Especialista em diversidade, a palestrante Tânia Chaves afirma que as mulheres em home office têm demonstrado dois perfis: as que estão felizes em poder ver a evolução dos filhos, mesmo que isso exija grande carga de cansaço, e as que não sentem qualidade no tempo em que estão com as crianças – justamente por causa do estresse gerado pelo teletrabalho.
“Muitas vivem a dicotomia. Por um lado, é bom estar perto, mas, por outro, há uma dúvida sobre a qualidade no tempo compartilhado”.
Depoimentos
Fernanda Aparecida dos Reis, 39. Artesã e mãe de Raul, 7 anos, e Marcus, 8, ela disse que a pressão é grande.
“Quando você é um corpo só, você come qualquer coisa. Mas criança, não. Ela quer o leite dela. Quer o achocolatado, os biscoitos. Não adianta explicar: ‘Meu filho, eu não tenho tempo’. Então, tenho que me virar. Só penso se vou dar conta, o que posso fazer, o que posso vender. Teve equipamento meu de trabalho que comprei por R$ 500 e vendi por R$ 200 na hora do aperto.

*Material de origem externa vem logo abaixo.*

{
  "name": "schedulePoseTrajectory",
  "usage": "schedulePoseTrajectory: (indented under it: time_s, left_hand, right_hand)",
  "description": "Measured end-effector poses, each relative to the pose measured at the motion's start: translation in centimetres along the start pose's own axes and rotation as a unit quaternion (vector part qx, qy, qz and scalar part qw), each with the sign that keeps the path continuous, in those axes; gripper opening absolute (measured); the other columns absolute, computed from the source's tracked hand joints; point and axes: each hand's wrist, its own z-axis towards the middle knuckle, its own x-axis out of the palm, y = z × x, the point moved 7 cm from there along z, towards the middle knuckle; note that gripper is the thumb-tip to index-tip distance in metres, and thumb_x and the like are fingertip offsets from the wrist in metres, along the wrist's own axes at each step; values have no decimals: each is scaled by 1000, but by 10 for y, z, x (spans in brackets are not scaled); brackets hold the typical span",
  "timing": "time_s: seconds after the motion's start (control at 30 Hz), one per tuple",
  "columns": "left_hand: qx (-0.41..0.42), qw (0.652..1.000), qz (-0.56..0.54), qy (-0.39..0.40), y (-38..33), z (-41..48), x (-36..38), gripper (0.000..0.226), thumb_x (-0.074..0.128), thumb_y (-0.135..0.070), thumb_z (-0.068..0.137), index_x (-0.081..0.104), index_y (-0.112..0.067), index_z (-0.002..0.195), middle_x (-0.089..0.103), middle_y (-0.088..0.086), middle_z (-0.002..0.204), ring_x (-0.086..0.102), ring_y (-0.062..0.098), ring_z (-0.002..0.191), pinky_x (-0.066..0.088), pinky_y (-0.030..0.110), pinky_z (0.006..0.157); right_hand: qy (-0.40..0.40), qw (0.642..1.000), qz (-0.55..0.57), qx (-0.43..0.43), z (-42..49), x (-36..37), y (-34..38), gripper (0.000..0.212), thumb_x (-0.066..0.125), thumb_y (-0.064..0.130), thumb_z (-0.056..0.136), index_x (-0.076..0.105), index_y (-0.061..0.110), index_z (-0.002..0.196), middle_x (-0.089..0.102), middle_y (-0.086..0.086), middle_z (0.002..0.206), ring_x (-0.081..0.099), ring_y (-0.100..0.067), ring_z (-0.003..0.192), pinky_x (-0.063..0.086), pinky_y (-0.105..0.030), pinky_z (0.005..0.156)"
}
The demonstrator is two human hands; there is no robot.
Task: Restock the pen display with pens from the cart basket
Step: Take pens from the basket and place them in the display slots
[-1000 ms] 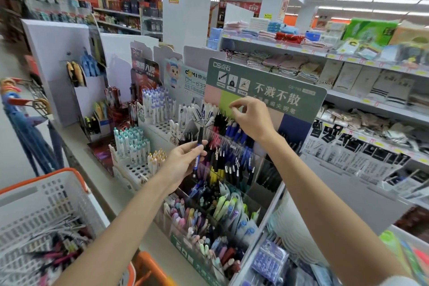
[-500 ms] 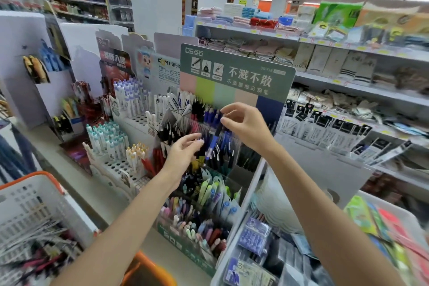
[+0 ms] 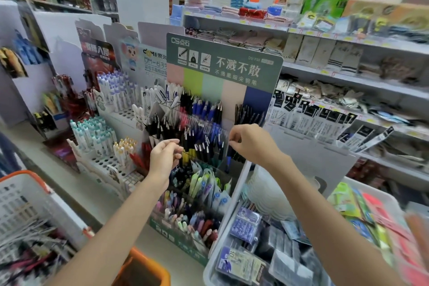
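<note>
The tiered pen display with a dark green header board and clear racks stands at the middle of the shelf; its rows hold black, blue and pink pens, and the lower tiers are partly hidden behind both forearms. The left hand hangs in front of the left side of the middle rows, fingers curled with the thumb drawn up to the forefinger; nothing shows plainly between them against the dark pens behind, so I cannot tell whether it pinches one. The right hand is at the right side of the same rows, its fingertips bunched together at the pen tops; whether they grip a pen or only touch is lost in blur. The white plastic mesh cart basket with an orange rim sits at the lower left, cut off by the frame edge; the loose pens inside it are a smeared tangle. A white perforated stand of pastel pens is just left of the display; a pale grey bin of packets lies to its right, blurred.
</note>
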Motion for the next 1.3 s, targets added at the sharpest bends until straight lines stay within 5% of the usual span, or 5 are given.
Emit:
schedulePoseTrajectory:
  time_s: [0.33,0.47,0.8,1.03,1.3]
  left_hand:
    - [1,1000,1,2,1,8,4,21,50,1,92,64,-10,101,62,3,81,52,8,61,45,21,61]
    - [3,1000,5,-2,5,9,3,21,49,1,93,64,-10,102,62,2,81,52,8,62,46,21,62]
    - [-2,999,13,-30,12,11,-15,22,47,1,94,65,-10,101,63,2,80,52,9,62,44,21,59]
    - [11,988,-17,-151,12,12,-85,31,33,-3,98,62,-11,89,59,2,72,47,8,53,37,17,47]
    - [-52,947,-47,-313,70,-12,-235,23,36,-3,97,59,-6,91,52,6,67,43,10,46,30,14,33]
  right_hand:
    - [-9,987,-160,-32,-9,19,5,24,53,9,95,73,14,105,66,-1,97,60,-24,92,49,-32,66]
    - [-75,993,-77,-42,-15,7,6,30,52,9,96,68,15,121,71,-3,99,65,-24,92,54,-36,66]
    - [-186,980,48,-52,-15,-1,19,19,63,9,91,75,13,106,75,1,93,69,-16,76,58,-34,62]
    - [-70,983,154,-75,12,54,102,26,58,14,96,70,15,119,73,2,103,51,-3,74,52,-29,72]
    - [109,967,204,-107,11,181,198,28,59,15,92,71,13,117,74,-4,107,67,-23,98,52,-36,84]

Minha maior dificuldade é sobre a demanda que eu tenho e como vou dar conta dela. A pressão psicológica é imensa. Não tem segunda opção, porque pessoas dependem de você. E tenho que dar conta por mim também, porque eu também preciso me alimentar. E não tenho uma segunda opção”, relata.

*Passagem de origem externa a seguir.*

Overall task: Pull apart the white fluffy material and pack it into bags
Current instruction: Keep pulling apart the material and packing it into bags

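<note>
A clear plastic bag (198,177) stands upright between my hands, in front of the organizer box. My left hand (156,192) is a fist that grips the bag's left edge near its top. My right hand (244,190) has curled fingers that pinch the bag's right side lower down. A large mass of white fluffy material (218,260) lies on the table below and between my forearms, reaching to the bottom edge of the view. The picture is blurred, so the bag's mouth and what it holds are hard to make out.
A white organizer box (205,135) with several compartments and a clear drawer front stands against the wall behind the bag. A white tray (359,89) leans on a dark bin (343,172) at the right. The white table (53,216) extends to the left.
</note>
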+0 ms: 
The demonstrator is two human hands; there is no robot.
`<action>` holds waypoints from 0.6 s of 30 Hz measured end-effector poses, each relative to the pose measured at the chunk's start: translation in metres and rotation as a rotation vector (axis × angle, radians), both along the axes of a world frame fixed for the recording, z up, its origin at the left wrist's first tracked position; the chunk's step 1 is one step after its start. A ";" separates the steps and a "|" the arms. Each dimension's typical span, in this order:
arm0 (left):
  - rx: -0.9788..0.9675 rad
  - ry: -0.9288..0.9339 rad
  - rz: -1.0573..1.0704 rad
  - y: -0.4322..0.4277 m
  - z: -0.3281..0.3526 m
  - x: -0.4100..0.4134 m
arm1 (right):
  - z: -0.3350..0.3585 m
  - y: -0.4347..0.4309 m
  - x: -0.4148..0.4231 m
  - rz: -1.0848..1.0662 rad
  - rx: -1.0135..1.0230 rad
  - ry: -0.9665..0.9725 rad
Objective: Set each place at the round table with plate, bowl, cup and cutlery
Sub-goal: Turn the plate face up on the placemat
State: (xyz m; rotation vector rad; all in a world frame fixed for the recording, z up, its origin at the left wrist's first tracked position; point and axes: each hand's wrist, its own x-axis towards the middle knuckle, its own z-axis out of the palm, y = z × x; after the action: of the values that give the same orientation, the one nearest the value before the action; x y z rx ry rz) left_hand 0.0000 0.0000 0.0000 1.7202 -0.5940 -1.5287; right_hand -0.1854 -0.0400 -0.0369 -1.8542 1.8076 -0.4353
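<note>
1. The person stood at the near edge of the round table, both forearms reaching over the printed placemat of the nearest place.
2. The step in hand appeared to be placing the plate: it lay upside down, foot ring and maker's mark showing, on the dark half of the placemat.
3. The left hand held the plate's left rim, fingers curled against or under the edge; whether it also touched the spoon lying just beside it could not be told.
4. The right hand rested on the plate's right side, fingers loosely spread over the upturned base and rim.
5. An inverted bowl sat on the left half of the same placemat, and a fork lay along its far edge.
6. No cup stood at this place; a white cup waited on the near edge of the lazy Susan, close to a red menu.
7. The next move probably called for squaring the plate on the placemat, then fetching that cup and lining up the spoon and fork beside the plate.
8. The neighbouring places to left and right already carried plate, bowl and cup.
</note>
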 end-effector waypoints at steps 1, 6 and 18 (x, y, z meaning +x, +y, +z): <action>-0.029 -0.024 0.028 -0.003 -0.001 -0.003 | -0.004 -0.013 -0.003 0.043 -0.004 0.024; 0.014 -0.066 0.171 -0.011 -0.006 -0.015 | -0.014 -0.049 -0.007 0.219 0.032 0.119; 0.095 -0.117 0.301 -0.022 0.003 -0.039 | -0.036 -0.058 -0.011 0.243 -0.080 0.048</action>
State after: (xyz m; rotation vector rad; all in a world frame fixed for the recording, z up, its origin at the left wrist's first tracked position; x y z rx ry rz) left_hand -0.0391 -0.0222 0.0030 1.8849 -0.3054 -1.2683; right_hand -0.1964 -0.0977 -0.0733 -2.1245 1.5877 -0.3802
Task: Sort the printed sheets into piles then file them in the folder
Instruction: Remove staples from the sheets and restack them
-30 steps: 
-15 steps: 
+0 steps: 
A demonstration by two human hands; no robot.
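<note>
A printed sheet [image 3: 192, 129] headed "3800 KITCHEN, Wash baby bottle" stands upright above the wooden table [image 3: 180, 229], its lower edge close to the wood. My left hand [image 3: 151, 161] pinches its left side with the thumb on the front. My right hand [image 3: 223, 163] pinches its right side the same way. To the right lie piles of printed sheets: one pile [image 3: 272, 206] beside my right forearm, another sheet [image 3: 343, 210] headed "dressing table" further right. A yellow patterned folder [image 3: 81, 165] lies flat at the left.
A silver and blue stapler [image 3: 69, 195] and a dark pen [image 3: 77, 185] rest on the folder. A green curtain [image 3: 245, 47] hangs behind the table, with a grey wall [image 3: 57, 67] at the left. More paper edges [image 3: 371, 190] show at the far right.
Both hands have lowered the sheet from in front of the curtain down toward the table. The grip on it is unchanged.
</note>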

Karen Souza Brito, 31. Bancária, mãe de Guilherme, 9 anos, Matheus, Arthur e Gustavo, trigêmeos de 6 anos, ela faz dupla jornada.
“Agora, trabalho na parte da tarde, em home office, e, pela manhã, fico em casa cuidando das tarefas domésticas. Acabo gostando de interagir mais com eles. Pude ficar mais próxima, e, agora, eles ficaram mais sob meu controle, especialmente sobre a alimentação. Antes, a gente se via de manhã e depois só 18h. Agora, está sendo um momento de poder acompanhar mais a rotina deles. Mas não tem sido fácil. Às vezes, estou no telefone com cliente e tenho que avisar: estou em home. Já aconteceu de estar ao telefone e um filho quebrar um copo perto de mim. Está sendo aprendizado muito grande para todos, mas, para mãe dentro de casa, é um serviço dobrado”.

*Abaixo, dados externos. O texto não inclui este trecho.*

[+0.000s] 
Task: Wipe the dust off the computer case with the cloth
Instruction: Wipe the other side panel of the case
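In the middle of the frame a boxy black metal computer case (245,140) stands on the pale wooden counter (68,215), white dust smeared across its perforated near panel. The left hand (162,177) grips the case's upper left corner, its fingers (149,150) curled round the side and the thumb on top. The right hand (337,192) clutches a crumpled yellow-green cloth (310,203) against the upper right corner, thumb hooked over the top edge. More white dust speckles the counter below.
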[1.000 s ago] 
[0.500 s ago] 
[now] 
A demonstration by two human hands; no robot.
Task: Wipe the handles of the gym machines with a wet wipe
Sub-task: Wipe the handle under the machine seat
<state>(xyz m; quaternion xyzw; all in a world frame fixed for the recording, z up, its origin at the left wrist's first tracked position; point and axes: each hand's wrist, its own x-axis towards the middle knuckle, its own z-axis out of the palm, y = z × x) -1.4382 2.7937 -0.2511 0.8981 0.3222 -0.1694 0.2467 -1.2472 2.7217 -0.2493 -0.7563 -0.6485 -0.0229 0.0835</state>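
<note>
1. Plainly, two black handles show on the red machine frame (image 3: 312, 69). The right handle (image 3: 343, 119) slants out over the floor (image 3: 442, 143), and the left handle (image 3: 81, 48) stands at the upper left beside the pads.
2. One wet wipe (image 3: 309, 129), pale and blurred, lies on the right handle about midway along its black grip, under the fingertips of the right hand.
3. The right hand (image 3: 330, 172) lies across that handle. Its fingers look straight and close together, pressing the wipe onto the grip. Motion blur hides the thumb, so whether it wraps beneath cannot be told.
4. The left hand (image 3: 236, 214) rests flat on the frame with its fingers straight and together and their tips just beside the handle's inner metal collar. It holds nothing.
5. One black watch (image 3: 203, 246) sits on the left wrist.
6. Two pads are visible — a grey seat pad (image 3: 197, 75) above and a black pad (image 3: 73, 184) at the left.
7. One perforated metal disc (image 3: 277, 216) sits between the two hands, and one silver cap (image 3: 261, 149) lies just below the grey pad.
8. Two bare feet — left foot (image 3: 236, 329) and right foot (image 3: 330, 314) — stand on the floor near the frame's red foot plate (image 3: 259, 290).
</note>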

Nayara Ventura, 31 anos. Tatuadora e motorista de aplicativo, mãe de Letícia, 12 e, Eduardo, 5, ela se reinventou:
“Eu acho que não tem uma mãe que não pifa. Porque a gente é ser humano. Eles dizem que a mãe deve ser perfeita. Mas isso não existe. A mãe não vem com manual de instrução. Tem dia em que meu marido fala: “Acorda, vamos lá”. Às vezes, o físico está cansado, e o emocional cansa demais. Não tenho mais a preocupação de levar e buscar menino na escola, mas são outras preocupações que vêm. Como exemplo, meu filho passou mal dia desses. Fiquei louca, pensei: ‘Pegou Covid’. Qualquer coisa me deixa alerta. Essa é uma das preocupações que tenho hoje, fico com medo de trazer (o vírus). Penso: ‘E se eu pegar isso e morrer? E se deixar faltar algo para os filhos?’”.